▶ Dataset section:
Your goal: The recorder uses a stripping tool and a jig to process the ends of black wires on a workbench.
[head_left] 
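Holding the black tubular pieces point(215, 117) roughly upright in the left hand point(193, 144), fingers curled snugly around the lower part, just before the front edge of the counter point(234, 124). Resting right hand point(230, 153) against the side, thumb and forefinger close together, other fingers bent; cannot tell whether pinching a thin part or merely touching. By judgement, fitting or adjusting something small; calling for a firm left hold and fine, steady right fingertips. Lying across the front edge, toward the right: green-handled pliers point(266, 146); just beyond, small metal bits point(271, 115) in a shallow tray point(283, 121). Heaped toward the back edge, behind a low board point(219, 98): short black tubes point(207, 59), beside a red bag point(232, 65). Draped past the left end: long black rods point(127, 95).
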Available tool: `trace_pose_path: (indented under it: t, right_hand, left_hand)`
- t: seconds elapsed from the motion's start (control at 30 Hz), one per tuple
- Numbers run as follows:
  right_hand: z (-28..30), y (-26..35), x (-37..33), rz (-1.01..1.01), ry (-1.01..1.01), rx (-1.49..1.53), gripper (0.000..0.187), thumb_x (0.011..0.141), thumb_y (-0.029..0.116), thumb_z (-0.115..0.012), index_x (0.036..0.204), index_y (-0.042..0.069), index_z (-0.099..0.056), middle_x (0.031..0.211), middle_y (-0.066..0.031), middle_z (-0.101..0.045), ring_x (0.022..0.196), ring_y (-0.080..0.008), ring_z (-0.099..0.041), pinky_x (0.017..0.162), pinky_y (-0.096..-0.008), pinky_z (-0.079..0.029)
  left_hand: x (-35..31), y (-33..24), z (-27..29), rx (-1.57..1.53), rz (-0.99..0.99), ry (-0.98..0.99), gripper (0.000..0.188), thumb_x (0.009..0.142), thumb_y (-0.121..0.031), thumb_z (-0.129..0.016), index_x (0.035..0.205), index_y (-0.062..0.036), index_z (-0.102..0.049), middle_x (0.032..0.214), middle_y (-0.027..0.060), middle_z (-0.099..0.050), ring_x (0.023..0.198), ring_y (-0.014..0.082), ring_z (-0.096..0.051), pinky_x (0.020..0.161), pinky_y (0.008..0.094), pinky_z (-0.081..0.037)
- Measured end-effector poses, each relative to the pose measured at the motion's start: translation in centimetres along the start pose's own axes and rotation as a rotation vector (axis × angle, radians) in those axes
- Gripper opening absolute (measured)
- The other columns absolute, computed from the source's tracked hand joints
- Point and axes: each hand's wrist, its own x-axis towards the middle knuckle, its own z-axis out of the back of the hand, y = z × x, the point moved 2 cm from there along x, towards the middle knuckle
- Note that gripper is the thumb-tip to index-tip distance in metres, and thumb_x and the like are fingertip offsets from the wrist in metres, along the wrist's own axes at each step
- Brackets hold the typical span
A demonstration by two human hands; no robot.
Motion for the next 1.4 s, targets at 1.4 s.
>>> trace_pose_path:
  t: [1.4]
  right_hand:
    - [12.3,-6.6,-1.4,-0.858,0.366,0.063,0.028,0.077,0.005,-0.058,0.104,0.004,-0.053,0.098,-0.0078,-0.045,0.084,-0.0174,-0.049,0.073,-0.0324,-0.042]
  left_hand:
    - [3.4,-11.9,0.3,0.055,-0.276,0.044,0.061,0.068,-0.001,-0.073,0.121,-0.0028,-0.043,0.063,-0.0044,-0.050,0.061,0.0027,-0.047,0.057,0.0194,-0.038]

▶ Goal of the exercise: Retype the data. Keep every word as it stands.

▶ Task answer:
Your goal: The recorder uses a stripping tool and a jig to process the ends of black wires on a workbench.
[head_left] 
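Holding the black tubular pieces point(215, 117) roughly upright in the left hand point(193, 144), fingers curled snugly around the lower part, just before the front edge of the counter point(234, 124). Resting right hand point(230, 153) against the side, thumb and forefinger close together, other fingers bent; cannot tell whether pinching a thin part or merely touching. By judgement, fitting or adjusting something small; calling for a firm left hold and fine, steady right fingertips. Lying across the front edge, toward the right: green-handled pliers point(266, 146); just beyond, small metal bits point(271, 115) in a shallow tray point(283, 121). Heaped toward the back edge, behind a low board point(219, 98): short black tubes point(207, 59), beside a red bag point(232, 65). Draped past the left end: long black rods point(127, 95).
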Available tool: `trace_pose_path: (indented under it: t, right_hand, left_hand)`
- t: seconds elapsed from the motion's start (control at 30 Hz), one per tuple
- Numbers run as follows:
  right_hand: z (-28..30), y (-26..35), x (-37..33), rz (-1.01..1.01), ry (-1.01..1.01), rx (-1.49..1.53), gripper (0.000..0.187), thumb_x (0.011..0.141), thumb_y (-0.029..0.116), thumb_z (-0.115..0.012), index_x (0.036..0.204), index_y (-0.042..0.069), index_z (-0.099..0.056), middle_x (0.031..0.211), middle_y (-0.066..0.031), middle_z (-0.101..0.045), ring_x (0.022..0.196), ring_y (-0.080..0.008), ring_z (-0.099..0.041), pinky_x (0.017..0.162), pinky_y (-0.096..-0.008), pinky_z (-0.079..0.029)
  left_hand: x (-35..31), y (-33..24), z (-27..29), rx (-1.57..1.53), rz (-0.99..0.99), ry (-0.98..0.99), gripper (0.000..0.188), thumb_x (0.009..0.142), thumb_y (-0.121..0.031), thumb_z (-0.129..0.016), index_x (0.035..0.205), index_y (-0.062..0.036), index_z (-0.102..0.049), middle_x (0.032..0.214), middle_y (-0.027..0.060), middle_z (-0.099..0.050), ring_x (0.023..0.198), ring_y (-0.014..0.082), ring_z (-0.096..0.051), pinky_x (0.020..0.161), pinky_y (0.008..0.094), pinky_z (-0.081..0.037)
- Measured end-effector poses, each relative to the pose measured at the motion's start: translation in centimetres along the start pose's own axes and rotation as a rotation vector (axis × angle, radians) in those axes
- Gripper opening absolute (measured)
- The other columns absolute, computed from the source's tracked hand joints
- Point and axes: each hand's wrist, its own x-axis towards the middle knuckle, its own z-axis out of the back of the hand, y = z × x, the point moved 2 cm from there along x, towards the middle knuckle
- Note that gripper is the thumb-tip to index-tip distance in metres, and thumb_x and the like are fingertip offsets from the wrist in metres, along the wrist's own axes at each step
- Brackets hold the typical span
A demonstration by two human hands; no robot.
Motion for the next 1.4 s, targets at 1.4 s.
>>> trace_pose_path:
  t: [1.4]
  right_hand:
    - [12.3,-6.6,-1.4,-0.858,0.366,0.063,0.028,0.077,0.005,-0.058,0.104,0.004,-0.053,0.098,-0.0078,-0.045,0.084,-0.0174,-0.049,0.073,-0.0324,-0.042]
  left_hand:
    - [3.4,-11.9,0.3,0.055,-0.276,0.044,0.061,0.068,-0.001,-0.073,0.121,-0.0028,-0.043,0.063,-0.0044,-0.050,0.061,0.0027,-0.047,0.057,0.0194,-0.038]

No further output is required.